TASK >> Without skipping anything, print all of the data exactly.
=== INFORMATION SUPPLIED ===
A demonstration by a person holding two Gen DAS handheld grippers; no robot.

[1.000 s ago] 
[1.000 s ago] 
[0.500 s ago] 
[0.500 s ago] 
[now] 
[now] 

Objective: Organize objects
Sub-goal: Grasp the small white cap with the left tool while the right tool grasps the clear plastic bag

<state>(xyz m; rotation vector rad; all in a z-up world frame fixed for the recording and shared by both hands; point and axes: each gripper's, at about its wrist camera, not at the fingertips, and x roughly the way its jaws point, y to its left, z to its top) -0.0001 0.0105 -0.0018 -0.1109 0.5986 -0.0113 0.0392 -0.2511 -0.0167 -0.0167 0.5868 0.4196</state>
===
WRITTEN ANSWER >>
A demonstration by a person holding two Gen DAS handheld grippers; no robot.

[1.000 s ago] 
[1.000 s ago] 
[0.500 s ago] 
[0.500 s ago] 
[now] 
[now] 

Objective: Organize objects
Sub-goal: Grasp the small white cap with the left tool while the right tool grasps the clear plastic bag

<state>(xyz m; rotation vector rad; all in a z-up world frame fixed for the recording and shared by both hands; point and axes: each gripper's, at about its wrist camera, not at the fingertips, and x roughly the way its jaws point, y to its left, z to its top) -0.0001 0.0105 -0.0018 -0.1109 0.5986 -0.0113 0.0392 -0.2511 -0.0167 -0.0167 0.5868 0.4196</state>

The exercise has been carried out in full.